__TASK INSTRUCTIONS__: Retype exactly what runs from the first line of the data to the line with "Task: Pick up", keeping both of those lines and skipping pictures.
──────────────────────────────
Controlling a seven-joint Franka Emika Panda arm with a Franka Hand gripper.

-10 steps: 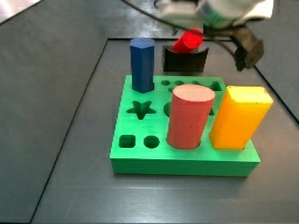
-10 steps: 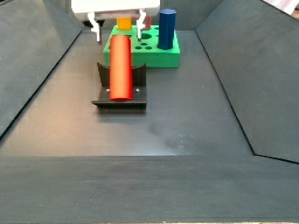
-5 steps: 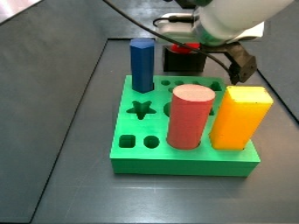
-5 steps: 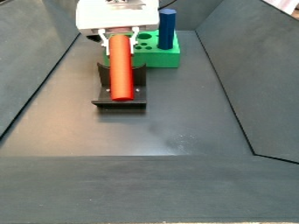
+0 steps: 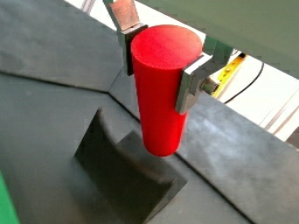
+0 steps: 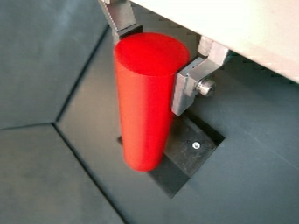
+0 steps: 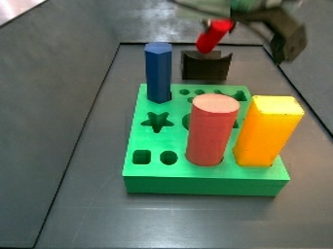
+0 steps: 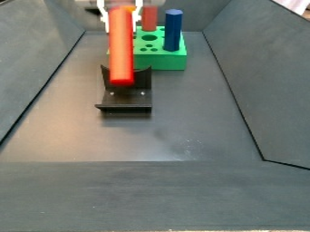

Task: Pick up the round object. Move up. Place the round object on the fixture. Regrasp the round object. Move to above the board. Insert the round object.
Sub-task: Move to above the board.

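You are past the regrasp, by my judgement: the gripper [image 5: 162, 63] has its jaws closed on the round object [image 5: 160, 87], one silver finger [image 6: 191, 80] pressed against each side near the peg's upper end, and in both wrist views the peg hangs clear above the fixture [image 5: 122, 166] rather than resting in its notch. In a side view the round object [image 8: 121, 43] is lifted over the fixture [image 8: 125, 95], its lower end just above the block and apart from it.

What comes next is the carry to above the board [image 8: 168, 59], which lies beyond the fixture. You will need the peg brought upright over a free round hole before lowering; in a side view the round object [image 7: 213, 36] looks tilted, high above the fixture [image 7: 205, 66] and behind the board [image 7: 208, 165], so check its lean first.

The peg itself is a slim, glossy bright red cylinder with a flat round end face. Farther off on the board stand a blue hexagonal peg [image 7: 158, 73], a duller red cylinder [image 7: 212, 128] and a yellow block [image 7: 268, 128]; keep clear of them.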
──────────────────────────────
__SOLUTION TO THE EXERCISE__:
Controlling a seven-joint Franka Emika Panda arm with a Franka Hand gripper.

-10 steps: 
-10 steps: 
-5 steps: 
-5 steps: 
+0 steps: 
+0 steps: 
+0 steps: 
+0 steps: 

Task: Pick up the round object. Move up. Place the round object on the fixture. Regrasp the round object. Move to above the board. Insert the round object.

The exercise asks for nothing more.